Capítulo II: La Gran Recesión
Luego de ese invierno helado, todos los habitantes de la casona quedaron muy mal. Estaban asustados, temerosos y no se animaban a nada. Ellos se sentían incapaces de soñar, hacer proyectos y pensar en días de Libertad. Todo lo contrario, no hablaban más que de la inseguridad que reinaba en la estancia y vivían atados a sus amuletos que supuestamente los preservarían de todos los males. No daban un paso sin consultar el oráculo y llamar a cuanto adivino y brujo o bruja andaba por ahí para saber cuál sería su futuro.
Un día la princesita Cándida supo que su madre no había muerto, como le había mentido su padre, sino que estaba recluida por orden de él en el torreón del atalaya. Se escabulló a la hora de la siesta y logró ascender despacito hasta llegar a su cuarto.
Allí estaba, una mujer joven extremadamente bella. Con un cabello largo renegrido que le caía en dos trenzas por la espalda. Un rostro que era como de porcelana, color canela y unos ojos negros almendrados que miraban concentrados, la página que tenían frente a sí. Estaba pintando.
- Madre, soy yo – dijo la Niña – Supe que aún vivías.
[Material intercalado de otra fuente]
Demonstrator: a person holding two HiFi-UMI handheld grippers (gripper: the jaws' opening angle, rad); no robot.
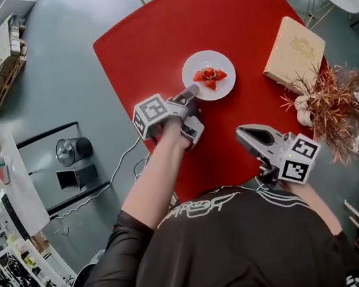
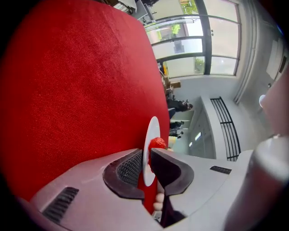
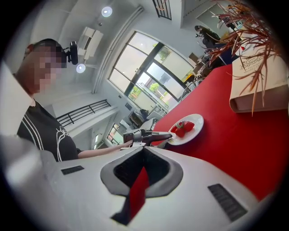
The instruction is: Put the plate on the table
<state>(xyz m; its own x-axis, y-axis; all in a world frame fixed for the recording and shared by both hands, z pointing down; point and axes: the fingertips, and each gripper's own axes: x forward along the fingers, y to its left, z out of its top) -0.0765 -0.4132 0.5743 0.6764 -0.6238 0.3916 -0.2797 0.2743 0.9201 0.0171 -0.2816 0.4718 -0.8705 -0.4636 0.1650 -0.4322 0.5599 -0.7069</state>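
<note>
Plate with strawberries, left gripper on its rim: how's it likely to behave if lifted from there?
The plate looks stiff and thin, so it shouldn't flex. Pinched only at the near rim by the left gripper, it would probably droop away. The strawberries sit loose in the middle and could slide or roll off if it tilts.

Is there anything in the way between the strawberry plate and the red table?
No, nothing visible. The plate already sits flat on the red table, with the left hand-held gripper closed on its near rim. The book and dried plant lie off to one side.
</note>
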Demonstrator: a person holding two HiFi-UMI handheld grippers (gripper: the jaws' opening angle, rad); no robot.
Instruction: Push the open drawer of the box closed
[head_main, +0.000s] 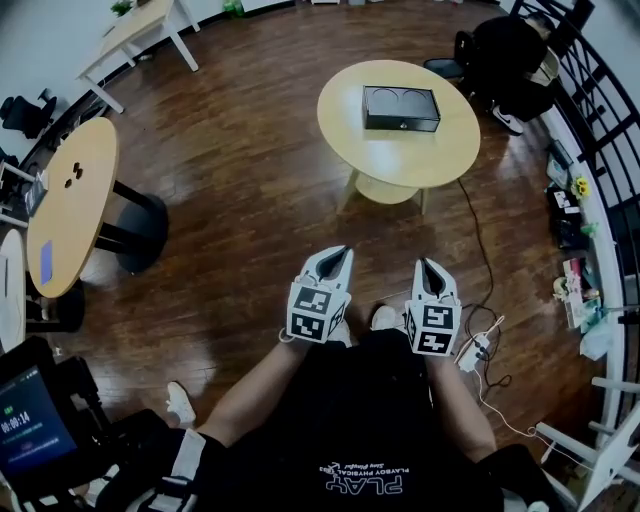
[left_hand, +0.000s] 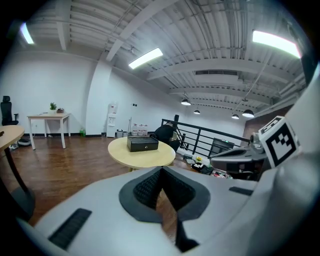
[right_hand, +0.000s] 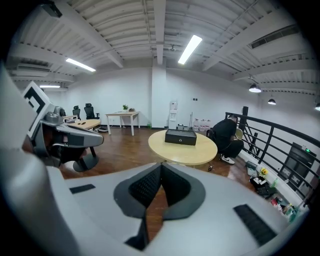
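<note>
Fingers (left_hand: 145, 189) of left gripper (head_main: 343, 252) and right gripper (head_main: 426, 264) meet, empty, far from the box (head_main: 400, 108); shirt (head_main: 365, 440) reads "PLAY".

I am the right gripper (right_hand: 161, 169), and my grey, dark-padded jaws meet at their tips with nothing between them. Far ahead stands a round pale wooden table (right_hand: 170, 150), and on it a flat black rectangular box (right_hand: 181, 137), its front toward me. To the table's right, a person in black (right_hand: 225, 136) sits low beside a black metal railing (right_hand: 280, 146). Near on my left hangs the left gripper (right_hand: 97, 138) with its square-marker cube, over the dark wooden floor (right_hand: 125, 150).
</note>
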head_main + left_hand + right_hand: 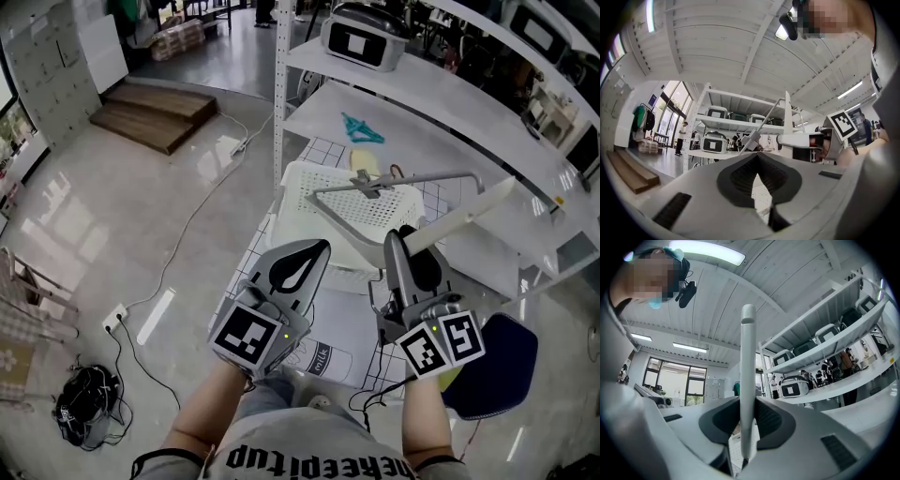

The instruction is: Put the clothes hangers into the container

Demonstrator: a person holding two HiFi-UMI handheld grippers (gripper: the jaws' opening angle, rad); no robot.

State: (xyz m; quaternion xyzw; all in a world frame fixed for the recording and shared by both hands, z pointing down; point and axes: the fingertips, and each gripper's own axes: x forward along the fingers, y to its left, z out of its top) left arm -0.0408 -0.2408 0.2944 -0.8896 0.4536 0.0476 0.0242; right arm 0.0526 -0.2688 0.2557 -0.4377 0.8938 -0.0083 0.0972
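Note:
My right gripper (405,246) is shut on one arm of a white clothes hanger (469,212), whose grey metal bar and hook (375,187) reach left over the white perforated basket (296,202). In the right gripper view the white hanger arm (748,371) rises straight up between the pads of the right gripper (747,404). My left gripper (314,251) hangs beside it, at the basket's near left corner, tips together and holding nothing. The left gripper view shows the left gripper (758,156) with the hanger (788,117) off to its right. A teal hanger (361,129) lies on the shelf behind.
The basket stands on a small table with a grid-patterned cloth (330,150) against a white shelf rack (279,84). A grey appliance (361,39) sits on the upper shelf. A dark blue seat (502,367) is at the lower right. Cables (84,403) lie on the floor at the left.

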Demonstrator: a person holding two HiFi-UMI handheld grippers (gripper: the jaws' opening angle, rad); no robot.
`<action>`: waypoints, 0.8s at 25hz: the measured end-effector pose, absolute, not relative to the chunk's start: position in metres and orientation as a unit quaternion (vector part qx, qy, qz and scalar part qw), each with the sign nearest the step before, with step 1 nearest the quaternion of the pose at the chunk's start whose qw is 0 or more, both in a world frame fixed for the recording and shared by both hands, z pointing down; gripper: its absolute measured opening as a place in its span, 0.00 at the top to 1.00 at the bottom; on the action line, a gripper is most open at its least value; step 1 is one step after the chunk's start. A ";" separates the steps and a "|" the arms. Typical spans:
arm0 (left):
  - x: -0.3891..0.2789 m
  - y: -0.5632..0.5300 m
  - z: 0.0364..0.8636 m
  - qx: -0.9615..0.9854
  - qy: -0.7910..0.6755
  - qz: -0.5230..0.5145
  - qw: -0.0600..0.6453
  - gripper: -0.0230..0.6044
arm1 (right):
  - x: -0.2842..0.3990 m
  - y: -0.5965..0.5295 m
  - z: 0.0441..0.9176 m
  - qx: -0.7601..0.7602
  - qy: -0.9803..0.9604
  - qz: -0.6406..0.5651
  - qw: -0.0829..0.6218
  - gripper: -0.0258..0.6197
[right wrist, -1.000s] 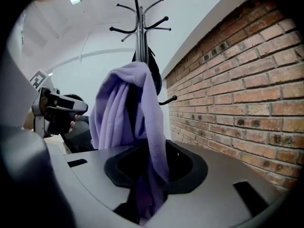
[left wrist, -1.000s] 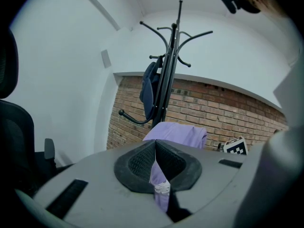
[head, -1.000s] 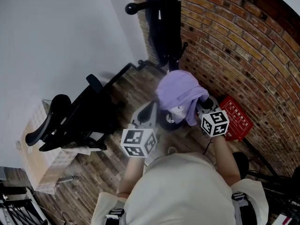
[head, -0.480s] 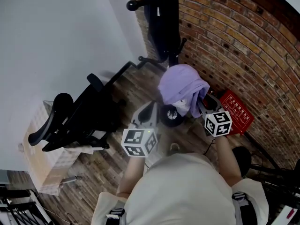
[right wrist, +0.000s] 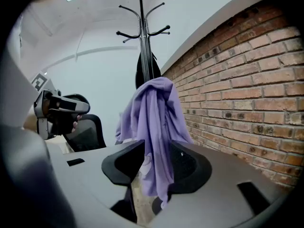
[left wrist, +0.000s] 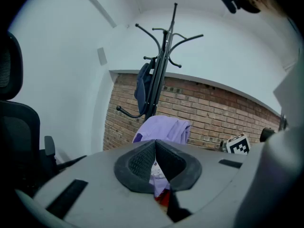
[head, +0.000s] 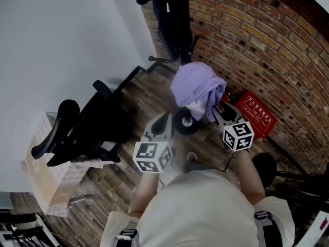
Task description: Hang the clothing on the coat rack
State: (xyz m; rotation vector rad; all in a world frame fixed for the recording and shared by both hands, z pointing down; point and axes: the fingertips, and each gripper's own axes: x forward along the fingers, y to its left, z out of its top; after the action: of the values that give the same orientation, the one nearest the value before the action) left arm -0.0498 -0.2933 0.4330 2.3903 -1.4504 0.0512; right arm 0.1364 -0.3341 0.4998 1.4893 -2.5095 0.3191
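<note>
A purple garment [head: 198,86] hangs from a low arm of the black coat rack [left wrist: 164,61], in front of a dark garment [left wrist: 142,87]; the hook under it is hidden. My right gripper [head: 218,108] sits at its lower right edge. In the right gripper view the purple cloth [right wrist: 154,122] drops between the jaws of that gripper [right wrist: 159,158], which have just been opening and now stand open, with a gap beside the left pad. My left gripper [head: 165,121] is level with it to the left, clear of the cloth. Its fingertips [left wrist: 155,144] meet, shut on nothing.
A brick wall [head: 267,50] runs along the right with a red sign [head: 257,118] leaning at its foot. A black office chair [head: 77,130] and a cardboard box [head: 46,174] stand at the left by the white wall. A round black disc [head: 187,123] lies on the floor below the garment.
The right gripper has let go of the purple garment, which stays hanging on the rack. Both grippers have shifted a little, the right one toward the garment's lower right.
</note>
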 end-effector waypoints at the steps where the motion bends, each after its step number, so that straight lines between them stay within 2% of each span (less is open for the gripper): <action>1: -0.049 -0.289 0.434 0.843 -0.509 0.018 0.172 0.96 | 0.135 -0.329 0.498 0.504 -0.851 0.106 0.102 0.75; 8: -0.046 -0.252 0.437 0.847 -0.502 0.019 0.173 0.96 | 0.123 -0.288 0.476 0.500 -0.858 0.084 0.082 0.76; 15: -0.050 -0.207 0.442 0.843 -0.505 0.019 0.182 0.96 | 0.108 -0.242 0.452 0.499 -0.861 0.064 0.073 0.87; 20: -0.052 -0.181 0.440 0.841 -0.508 0.013 0.183 0.96 | 0.098 -0.211 0.438 0.495 -0.865 0.053 0.065 0.91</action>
State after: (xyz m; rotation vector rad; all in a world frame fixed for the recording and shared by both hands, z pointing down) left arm -0.0524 -0.1813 0.4400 2.3734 -1.4345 0.0364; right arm 0.0984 -0.2106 0.4375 1.4924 -2.6101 0.1605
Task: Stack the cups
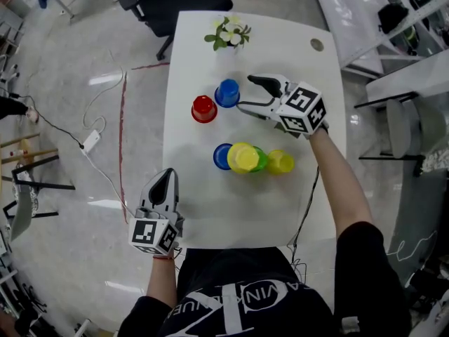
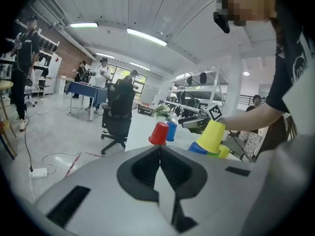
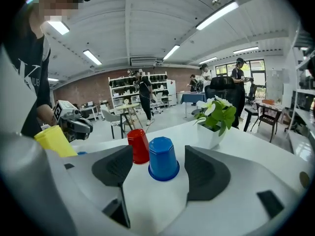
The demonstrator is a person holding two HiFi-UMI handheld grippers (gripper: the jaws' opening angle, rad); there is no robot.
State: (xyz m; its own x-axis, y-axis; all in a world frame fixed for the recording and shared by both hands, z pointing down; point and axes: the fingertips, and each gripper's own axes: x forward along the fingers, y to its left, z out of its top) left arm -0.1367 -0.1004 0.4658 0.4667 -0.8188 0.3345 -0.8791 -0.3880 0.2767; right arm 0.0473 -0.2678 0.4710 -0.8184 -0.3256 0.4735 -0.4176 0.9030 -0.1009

- Shhhhh– dijo la mujer poniéndose un dedo en los labios – Pueden oírte. Ellos no me dejan pintar ni tampoco escribir, dicen que estoy loca...pero yo lo hago igual.
- Hola Madre, soy Cándida, tu hija – Corrió la princesa y abrazó a su mamá.
- Hola mi amor, siempre te veo desde mi ventana. Siempre me cuentan de ti y se que estás muy bien. Quiero que sepas que te amo.
- Yo también Madre y ahora que te encontré, luego de tantos meses, vendré a verte cada día.
- Muy bien pero que no te vean.
Se despidieron y acordaron encontrarse al día siguiente.
Pero al día siguiente una nueva maldición cayó sobre el palacio del gran caudillo feudal de las Pampas. De pronto nadie podía saciarse con lo que comía. No importaba cuánto comieran o bebieran, siempre se quedaban con hambre y sed.
- ¿Qué sucede Padre? No se me va el hambre, no hay comida que alcance. ¿Es que acaso hay otro conjuro sobre nosotros?
- Ni tú ni yo debemos padecer hambre. He ordenado que nuestros empleados y sirvientes y cada persona de nuestra región, hagan un “ajuste”, se priven casi de todo y solo consuman lo necesario para no perecer. De este modo quedarán excedentes para la familia. De lo contrario moriremos de hambre y sed.
- Pero Padre, ¡nuestro pueblo sufrirá!
- Su sufrimiento será la prueba de amor a su tierra y a su Gobernador. Es el cariño y fidelidad que deben demostrar para seguir perteneciendo a nuestro país Lágrima. Es su obligación, deben sacrificarse…si no ¿quién los gobernará? – dijo Antonio Cabeza de Vaca mientras ordenaba a sus Ministros que aplicaran el más fuerte ajuste a toda la población.
“¡RECESIÓN! ¡RECESIÓN!” Dijeron en letras de molde los periódicos en los días venideros. Y una gran hambruna cayó sobre la casona, el bosque, la estancia y ahora sí, sobre toda la población. Todos enflaquecieron y hasta los niños sufrieron cosas indescriptibles. Vagaban por las calles sin tener qué comer.
¿Cómo podrían derrotar este terrible embrujo? Se preguntaban en el palacio, ¿cómo si el Gobernador estaba tan asustado que no atinaba a hacer nada? ¿Y el pueblo, hasta cuándo aguantaría?
Cándida seguía pensando en cómo hacer para burlar a los guardias que la cuidaban. Quería ver si su madre estaba bien pero el ogro de su padre no le sacaba los ojos de encima.
Fue un día en que se encontraba pensando, sentada bajo la higuera que ocupaba casi todo el patio trasero, cuando se le ocurrió una idea: iría a ver a los indios de la Reserva para preguntarles si ellos tenían algún remedio a tantos males. Ellos vivían muy cerca, hacia el sur, pero estaban separados de la estancia por una gran muralla.
Esa misma noche Cándida montó una mula y se dirigió despacito y sin hacer ruido hacia el gran paredón que marcaba el límite de su propiedad y cuán gran grande fue su sorpresa al ver que la puerta de salida estaba abierta. Pasó sin ningún problema y se dirigió alumbrada por la luz de la luna, a la zona en que unos indígenas llamados pampas, tenían su campamento.
¿Podría encontrar la solución al maleficio? ¿Lograría burlar a las tropas hambrientas y maltrechas de su padre? ¿Quién le había abierto la puerta? Eran todas preguntas que Cándida se hacía mientras cabalgaba en su mulita rumbo al sur.